What is needed is an exact copy of all the lines below.

SOURCE MATERIAL:
··········
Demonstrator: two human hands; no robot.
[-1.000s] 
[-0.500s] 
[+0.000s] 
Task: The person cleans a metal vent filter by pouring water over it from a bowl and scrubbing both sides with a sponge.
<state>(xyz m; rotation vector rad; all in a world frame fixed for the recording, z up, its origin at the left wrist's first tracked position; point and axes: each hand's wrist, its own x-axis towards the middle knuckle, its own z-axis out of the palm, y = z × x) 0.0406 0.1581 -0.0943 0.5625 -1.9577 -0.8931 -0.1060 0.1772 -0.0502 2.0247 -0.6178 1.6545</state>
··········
SOLUTION TO THE PROBLEM:
Demonstrator: two human hands; no robot.
[-1.000s] 
[-0.500s] 
[+0.000s] 
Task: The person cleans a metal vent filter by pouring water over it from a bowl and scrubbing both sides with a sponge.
<state>(xyz m; rotation vector rad; all in a world frame fixed for the recording, z up, its origin at the left wrist's first tracked position; point and axes: each hand's wrist, its own x-axis towards the middle knuckle, its own z-axis out of the palm, y = z × x) 0.0406 0.1581 -0.0943 0.5625 -1.9577 -0.8931 -0.1060 0.1772 -0.0502 2.0247 -0.6178 1.6545</state>

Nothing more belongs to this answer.